In the early months of 1945, disruption of the transportaion and communications system of western Germany, to the extent or complete paralysis, was the goal of the Army Air Forces. During March, the 391st Bombardment Group attained its operational peak for the war period - a total of 37 missions Attacks continued against railroad bridges and marshalling yards, highway intersections and bridges, troop concentrations, ammunition and fuel dumps, as well as against industrial areas throughout Germany.

The last mission flown by the Group - the bombing of an ammunition plant at Stod (Staab) on 3 May 1945 - was the only mission to Czechoslovakia. This attack completed the combat record of the 391st Bombardment Group. During its period of operations (15 Feb 1944 - 3 May 1945) the Group had flown 294 missions and had dropped a total of 15,841.39 tons of bombs on assigned targets.

Battle Honors

Battle credits were awarded for participation in the following campaigns:

Air Offensive, Europe - WDG0 No.85, 1945

Normandy - WDG0 No. 102, 1945

Northern France - WDG0 No.103, 1945

Ardennes (13) - WDGO No.114, 1945

Central Europe - WDGO No.116, 1945

Rhineland - WDGO No.118, 1945

Distinguished Unit Citation

Awarded for outstanding service WD G O No.12, 1945; 23-26 December 1944, during "Battle of the Bulge."


The 391st Bombardment Group (Light) was inactivated on 25 October 1945, per GO No. 74, Headquarters, Army Service Forces, New York Port of Embarkation, Camp Shanks, New York, dated 25 October 1945.


On 20 December 1948, the 391st Bombardment Group (L) was redesignated as the 111 th Bombardment Group-(L), and allotted to the Air National Guard.
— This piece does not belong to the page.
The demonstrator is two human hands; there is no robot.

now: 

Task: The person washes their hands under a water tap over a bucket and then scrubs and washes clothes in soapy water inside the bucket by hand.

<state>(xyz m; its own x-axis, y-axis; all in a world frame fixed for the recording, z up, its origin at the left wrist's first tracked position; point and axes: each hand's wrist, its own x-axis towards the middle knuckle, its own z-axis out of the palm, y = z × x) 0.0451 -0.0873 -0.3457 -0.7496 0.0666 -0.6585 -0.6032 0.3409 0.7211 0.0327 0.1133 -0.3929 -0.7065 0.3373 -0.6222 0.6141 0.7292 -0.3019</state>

Induction into Federal Service took place on 1 April 1951 at Philadelphia, Pennsylvania.

(9) IX Bomber Command was redesignated the 9th Bombardment Division (M) on 16 September 1944, and on 10 May 1945, the 9th Air Division.

(10) Success of the effort to which the 391st Bombardment Group contributed may be gauged by comments of Field Marshal von Rundstedt, German Commander-in-Chief in the West. In his "Summary of -Operations' directed to the German High Command, it was stated:
In spite of the fact that the railway network is highly developed in the west and that innumerable highways and secondary roads exist, the enemy has succeeded, by concentrated and ceaseless attacks from the air, in disorganizing our supply. . .(sufficiently as)... to cause such losses in railways stock and vehicles that supply has become a serious problem.
This document "captured" by the Allies in August contained further statements to the effect that trains could not approach the front nearer than 150 to 200 kilometers (94 to 125 miles), neither could trains run on schedule.

(11) This was the first mission of the 391st Bombardment Group after the German Counter-offensive commenced in the Ardennes (Battle of the Bulge.)

(12) An excellent example of maintenance work is the record of the following aircraft: On 26 December 1944, a B-26 Marauder "Ruthless" completed 125 combat missions without once having returned to base because of mechanical failure, and was flying the original engines which brought the aircraft overseas. Total engine flying time: 573

(13) Campaign now known as Ardennes-Alsace. (See D/A GO No. 63, dated 20 September 1948).